The United States is also a social entity, communicating with other entities of its type. It wars against Germany then reconciles then wars again. It threatens and monitors Iran. It cooperates with other nations in threatening and monitoring Iran. As in other linguistic entities, some of its internal states are well known and straightforwardly reportable to others (who just won the Presidential election, the approximate unemployment rate) while others are not (how many foreign spies have infiltrated the CIA, the reason Elvis Presley sells more albums than Ella Fitzgerald).
There’s something awesomely special about brains such that they give rise to consciousness; and considered from a materialist perspective, the United States seems to be awesomely special in just the same sorts of ways.
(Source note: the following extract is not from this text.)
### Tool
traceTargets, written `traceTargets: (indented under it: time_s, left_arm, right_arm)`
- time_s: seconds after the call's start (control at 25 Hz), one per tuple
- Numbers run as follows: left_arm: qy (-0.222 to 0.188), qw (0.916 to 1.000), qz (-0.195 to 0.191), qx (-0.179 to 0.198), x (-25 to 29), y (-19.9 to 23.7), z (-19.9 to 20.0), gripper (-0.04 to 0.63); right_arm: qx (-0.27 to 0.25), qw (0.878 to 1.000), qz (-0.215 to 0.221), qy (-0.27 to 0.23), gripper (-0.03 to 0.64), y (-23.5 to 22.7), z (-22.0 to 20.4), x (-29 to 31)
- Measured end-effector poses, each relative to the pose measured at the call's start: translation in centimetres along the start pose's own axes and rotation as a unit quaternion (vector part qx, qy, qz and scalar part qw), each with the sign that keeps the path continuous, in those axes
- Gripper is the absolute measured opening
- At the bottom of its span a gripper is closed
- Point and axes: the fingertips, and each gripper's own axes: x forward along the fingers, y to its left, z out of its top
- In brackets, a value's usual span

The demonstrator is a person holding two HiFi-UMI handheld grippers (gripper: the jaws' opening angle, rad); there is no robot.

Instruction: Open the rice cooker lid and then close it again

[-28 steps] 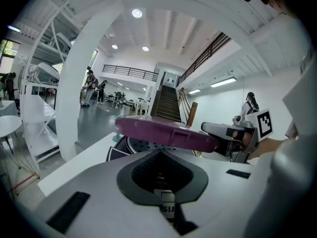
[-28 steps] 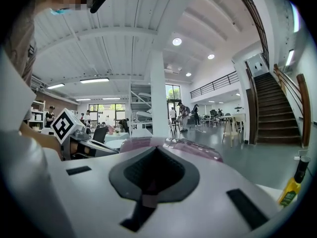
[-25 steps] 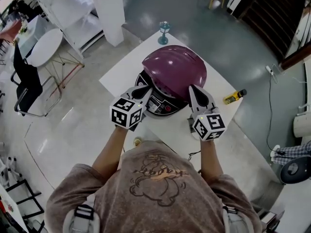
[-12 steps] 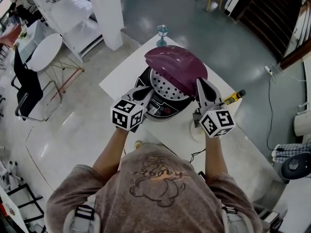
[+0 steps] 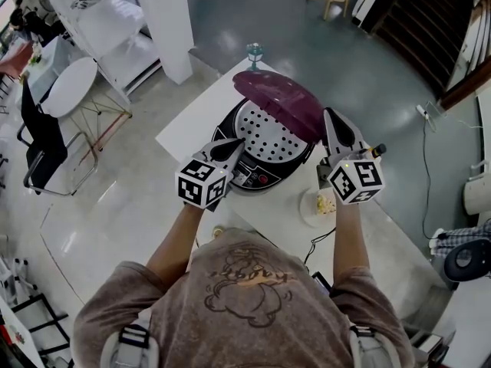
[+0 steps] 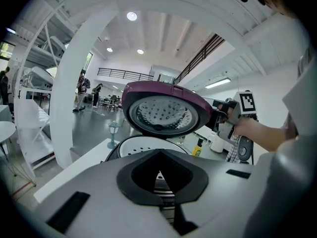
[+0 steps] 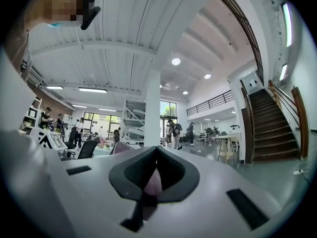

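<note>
A black rice cooker [image 5: 224, 126] stands on the white table [image 5: 192, 121]. Its purple lid [image 5: 280, 98] is tilted up about halfway, hinged at the far side, over a perforated white tray [image 5: 268, 138] in the pot. My right gripper [image 5: 331, 115] is shut on the lid's front rim, and a pink sliver of the rim shows between its pads [image 7: 154, 180]. My left gripper [image 5: 235, 144] is shut with nothing in it, its tips against the cooker's front by the control panel [image 5: 257, 176]. The left gripper view shows the lid's underside [image 6: 161, 114] and the right gripper [image 6: 218, 115] at the lid's edge.
A yellow bottle [image 5: 376, 150] lies right of the cooker and a small plate with food [image 5: 318, 203] sits under my right gripper. A teal ornament [image 5: 254, 52] stands at the table's far corner. A white pillar [image 5: 169, 14] rises beyond the table on the left.
The lid has swung up from nearly shut to about half open. My right gripper rose and moved right with the rim. My left gripper stayed at the cooker's front.
</note>
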Motion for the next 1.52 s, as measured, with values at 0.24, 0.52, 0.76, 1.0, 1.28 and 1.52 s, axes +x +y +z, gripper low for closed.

What is it about brains, as hunks of matter, that makes them special enough to give rise to consciousness? Looking in broad strokes at the types of things materialists tend to say in answer – things like sophisticated information processing and flexible, goal-directed environmental responsiveness, things like representation, self-representation, multiply-ordered layers of self-monitoring and information-seeking self-regulation, rich functional roles, and a content-giving historical embeddedness – it seems like the United States has all those same features. In fact, it seems to have them in a greater degree than do some beings, like rabbits, that we ordinarily regard as conscious.